The War. Violence, and how it unites the Omega Men and draws them together, even as they deal with it in their own ways. For Scrapps, violence is a necessary reaction, a brutalization as a result of violence visited upon her. For Tigorr, violence is a connection to his roots. For Primus, it is a necessary evil. For Kalista, it is a way of life. For Kyle… We don’t know yet. His answer to violence will supply the ending of the tale.

As always, Bagenda’s art perfectly suits the story. His rough characters and heavy inking aptly match a universe where there are no clear-cut good guys or bad guys. It gives the entire comic a grittiness, an unromanticized vision of violence and war. We learn more from the cruel turn Bagenda gives to Kalista’s lip at her coronation than we could from a dozen villainous monologues. Romulo Fajardo Jr.’s colors, a muted pallette of greys and beiges with an ocassional splash of red-brown blood, enhance the comic’s realistic tones, in which there is no real glory in war.

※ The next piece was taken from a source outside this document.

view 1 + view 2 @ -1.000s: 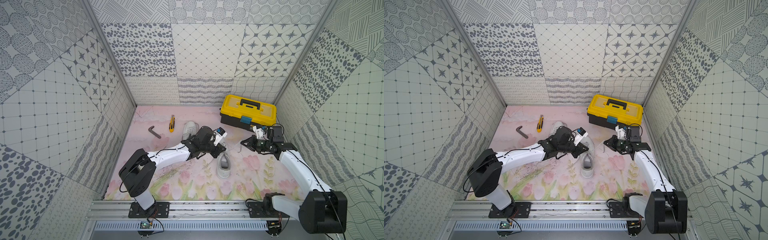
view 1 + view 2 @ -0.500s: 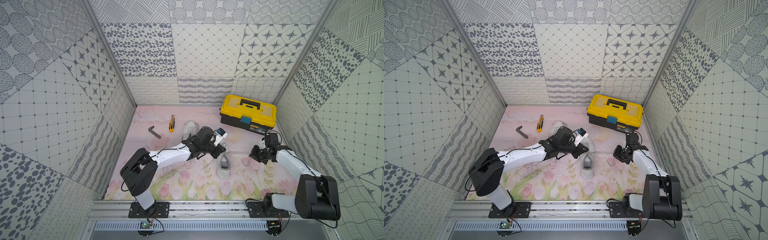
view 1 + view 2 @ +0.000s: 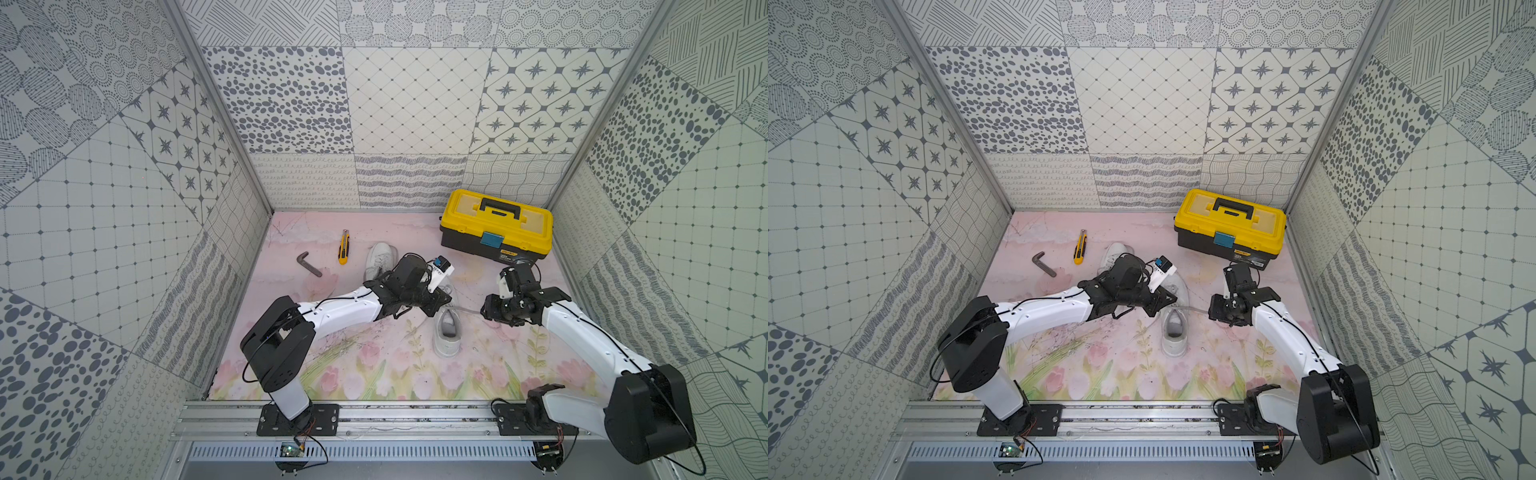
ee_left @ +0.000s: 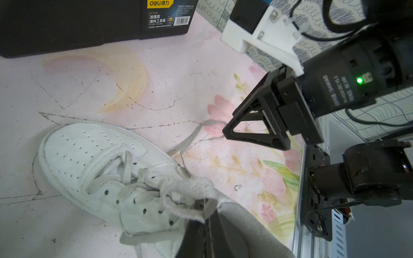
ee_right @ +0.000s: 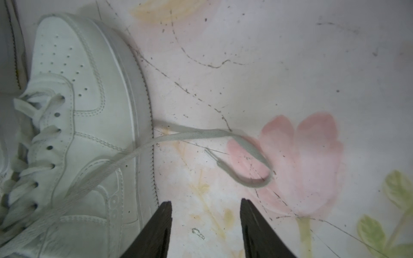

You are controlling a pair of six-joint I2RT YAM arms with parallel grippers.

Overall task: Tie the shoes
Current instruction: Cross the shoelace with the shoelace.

It’s a shame this comic is ending with the next issue; I would have loved to see what other stories King and Bagenda could tell with this cast of characters. With all of the Omega Men converging on the Citadel’s Viceroy, it’s clear there is to be no pat solution to the war in Vega. But when the Omega Men inevitably come into conflict with each other, who will win out? I don’t think I’ve ever had less idea of what’s going to happen in the final issue of a series, and I can’t wait to find out.